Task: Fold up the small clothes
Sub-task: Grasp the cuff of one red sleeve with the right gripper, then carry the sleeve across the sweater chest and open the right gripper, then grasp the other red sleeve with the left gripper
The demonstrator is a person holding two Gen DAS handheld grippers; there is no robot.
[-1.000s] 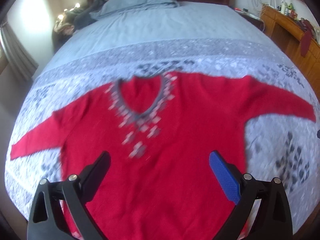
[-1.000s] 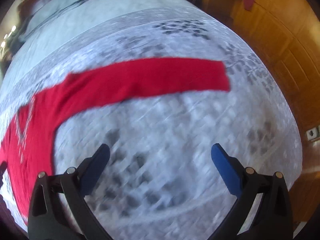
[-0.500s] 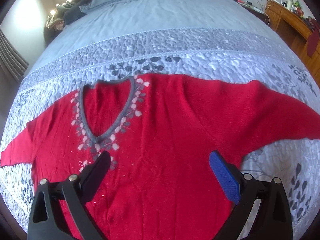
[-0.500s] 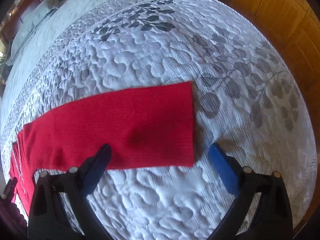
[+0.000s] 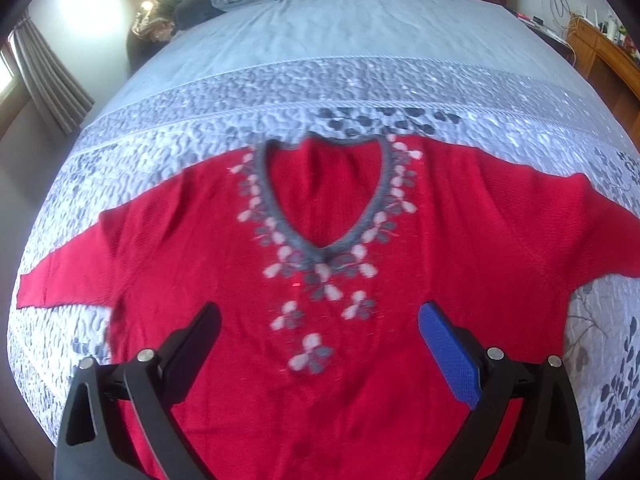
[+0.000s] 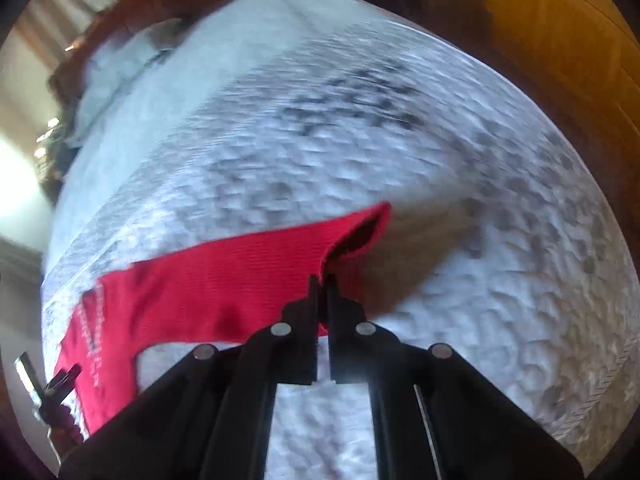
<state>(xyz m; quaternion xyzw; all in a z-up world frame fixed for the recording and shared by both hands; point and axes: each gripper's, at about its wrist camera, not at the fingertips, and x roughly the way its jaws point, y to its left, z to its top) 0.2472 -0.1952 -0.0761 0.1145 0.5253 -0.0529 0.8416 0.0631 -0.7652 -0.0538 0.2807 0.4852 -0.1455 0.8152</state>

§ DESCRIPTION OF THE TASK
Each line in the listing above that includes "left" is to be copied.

§ EXERCISE RESPONSE
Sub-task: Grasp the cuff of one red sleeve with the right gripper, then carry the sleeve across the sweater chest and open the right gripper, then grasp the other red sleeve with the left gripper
<state>(xyz m; quaternion xyzw; all in a z-up world frame fixed for the recording and shared by both hands; point and axes: each gripper's, at about its wrist camera, not at the fingertips, and x roughly the way its jaws point, y to its left, z to its top) 0.2472 -0.1952 -0.0761 0.1145 0.5253 -0.0529 0.8416 0.0631 -0.7652 -0.0538 0.2807 0.4852 -0.1455 0.8152</state>

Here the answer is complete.